> [Exercise directions] Stopping right after the line with "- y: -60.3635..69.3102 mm", please reproduce the material below exactly from its first line.

——————————

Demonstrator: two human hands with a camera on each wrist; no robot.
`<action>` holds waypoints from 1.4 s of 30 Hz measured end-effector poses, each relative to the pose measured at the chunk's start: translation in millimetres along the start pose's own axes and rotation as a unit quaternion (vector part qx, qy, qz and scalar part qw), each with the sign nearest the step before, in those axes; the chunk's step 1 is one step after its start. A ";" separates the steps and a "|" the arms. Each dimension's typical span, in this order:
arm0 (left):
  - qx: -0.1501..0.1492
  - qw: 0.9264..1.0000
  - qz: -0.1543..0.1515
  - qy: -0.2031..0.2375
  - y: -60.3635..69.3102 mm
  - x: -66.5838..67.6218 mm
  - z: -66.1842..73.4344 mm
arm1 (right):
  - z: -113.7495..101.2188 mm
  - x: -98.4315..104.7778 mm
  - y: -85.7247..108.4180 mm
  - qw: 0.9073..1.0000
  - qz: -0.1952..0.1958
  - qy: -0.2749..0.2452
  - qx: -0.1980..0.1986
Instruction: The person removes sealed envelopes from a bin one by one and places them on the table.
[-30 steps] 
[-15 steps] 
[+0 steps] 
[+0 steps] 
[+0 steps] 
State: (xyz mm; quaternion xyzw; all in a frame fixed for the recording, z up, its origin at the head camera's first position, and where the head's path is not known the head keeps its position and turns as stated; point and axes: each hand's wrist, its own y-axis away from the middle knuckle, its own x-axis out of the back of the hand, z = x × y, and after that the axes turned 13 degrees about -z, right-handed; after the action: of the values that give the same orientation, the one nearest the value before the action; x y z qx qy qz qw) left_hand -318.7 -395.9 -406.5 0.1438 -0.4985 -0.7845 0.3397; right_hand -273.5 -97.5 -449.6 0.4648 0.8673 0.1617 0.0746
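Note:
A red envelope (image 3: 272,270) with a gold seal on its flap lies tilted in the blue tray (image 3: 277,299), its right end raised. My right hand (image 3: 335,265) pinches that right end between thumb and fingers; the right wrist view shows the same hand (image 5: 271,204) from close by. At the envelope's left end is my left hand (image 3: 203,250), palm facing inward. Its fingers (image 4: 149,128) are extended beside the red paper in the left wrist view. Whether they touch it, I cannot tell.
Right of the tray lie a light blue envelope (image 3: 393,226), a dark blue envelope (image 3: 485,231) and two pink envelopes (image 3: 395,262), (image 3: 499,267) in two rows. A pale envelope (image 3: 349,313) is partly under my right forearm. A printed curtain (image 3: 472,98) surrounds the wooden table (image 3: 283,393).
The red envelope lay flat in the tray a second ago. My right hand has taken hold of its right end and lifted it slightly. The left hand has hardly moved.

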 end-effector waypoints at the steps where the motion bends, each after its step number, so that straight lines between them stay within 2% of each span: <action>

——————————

> [Output below]
Demonstrator: two human hands with a camera on each wrist; no robot.
`<action>` holds waypoints from 1.4 s of 30 Hz measured end-effector poses, each relative to the pose measured at the chunk's start: translation in millimetres along the start pose's own axes and rotation as a unit quaternion (vector part qx, qy, qz and scalar part qw), each with the sign nearest the step before, in those axes; the chunk's step 1 is one step after its start. A ";" separates the steps and a "|" the arms. Each dimension's typical span, in this order:
arm0 (left):
  - qx: -0.1501..0.1492
  - qw: 0.9264..1.0000
  - qz: -0.1543..0.1515
  - qy: -0.2031..0.2375
  - y: -60.3635..69.3102 mm

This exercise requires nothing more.